→ **What the task asks**: Without the images, write out the whole listing exactly.

----------

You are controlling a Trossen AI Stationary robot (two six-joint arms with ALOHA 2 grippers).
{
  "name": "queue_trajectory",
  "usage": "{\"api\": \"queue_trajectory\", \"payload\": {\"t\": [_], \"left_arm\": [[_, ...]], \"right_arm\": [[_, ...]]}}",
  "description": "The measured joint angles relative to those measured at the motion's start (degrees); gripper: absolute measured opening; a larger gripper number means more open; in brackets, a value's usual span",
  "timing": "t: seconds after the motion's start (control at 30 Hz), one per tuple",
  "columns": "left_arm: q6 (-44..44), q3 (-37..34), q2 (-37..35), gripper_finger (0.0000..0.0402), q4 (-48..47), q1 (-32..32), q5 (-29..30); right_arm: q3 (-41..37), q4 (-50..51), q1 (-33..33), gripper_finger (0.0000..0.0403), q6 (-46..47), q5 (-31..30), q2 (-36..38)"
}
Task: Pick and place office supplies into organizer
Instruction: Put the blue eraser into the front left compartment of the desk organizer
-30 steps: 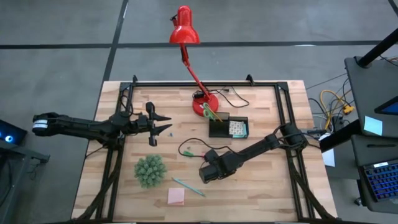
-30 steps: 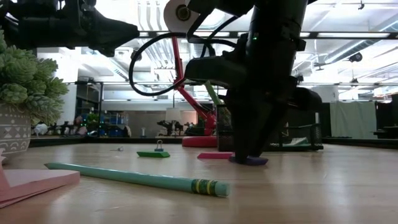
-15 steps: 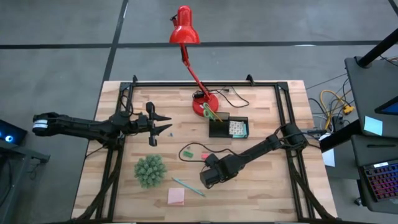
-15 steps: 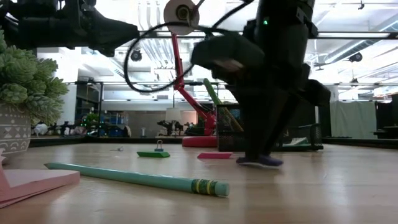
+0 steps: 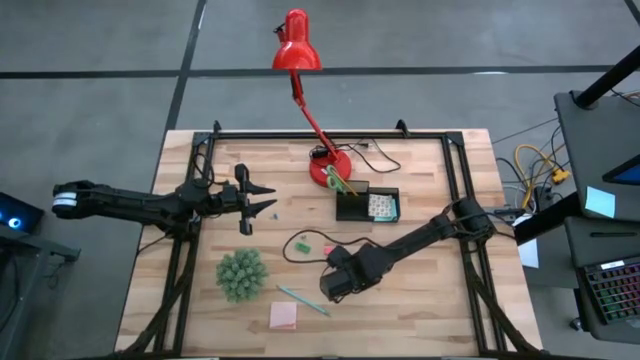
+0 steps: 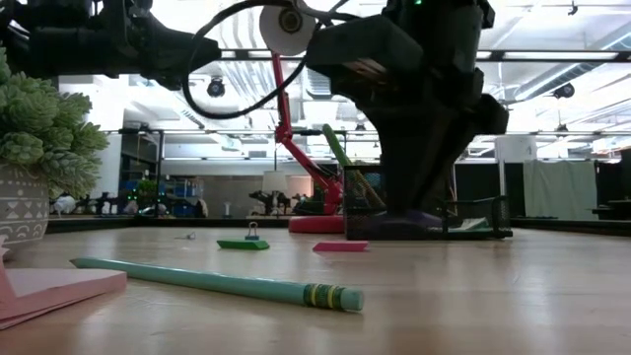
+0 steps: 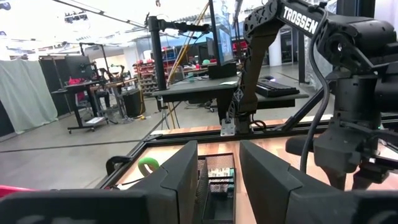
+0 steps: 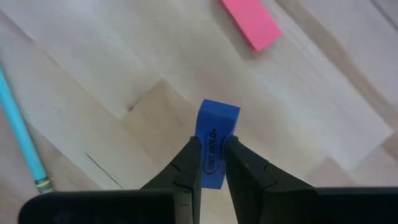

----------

→ **Finished exercise**:
You are controlling a Trossen AI Stationary robot (two six-joint arms with ALOHA 2 grippers).
{
  "name": "queue_trajectory",
  "usage": "{\"api\": \"queue_trajectory\", \"payload\": {\"t\": [_], \"left_arm\": [[_, ...]], \"right_arm\": [[_, ...]]}}",
  "description": "The measured joint angles relative to those measured at the motion's start (degrees); gripper: absolute measured opening; a larger gripper number means more open; in brackets, a value's usual span",
  "timing": "t: seconds after the motion's start (control at 30 Hz), one per tuple",
  "columns": "left_arm: q6 (-44..44), q3 (-37..34), q2 (-37..35), gripper_finger (0.0000..0.0402), q4 (-48..47), q1 (-32..32), q5 (-29..30); right_arm: q3 (-41..37), q4 (-50..51), q1 (-33..33), gripper_finger (0.0000..0.0403), q6 (-46..47), q5 (-31..30), q2 (-36..38)"
}
Task: Pick and place office supplies into organizer
Instruction: Put the blue eraser into the front left compartment of the desk organizer
-30 steps: 
-30 steps: 
-15 steps: 
-15 steps: 
+0 steps: 
+0 steps: 
+0 steps: 
+0 steps: 

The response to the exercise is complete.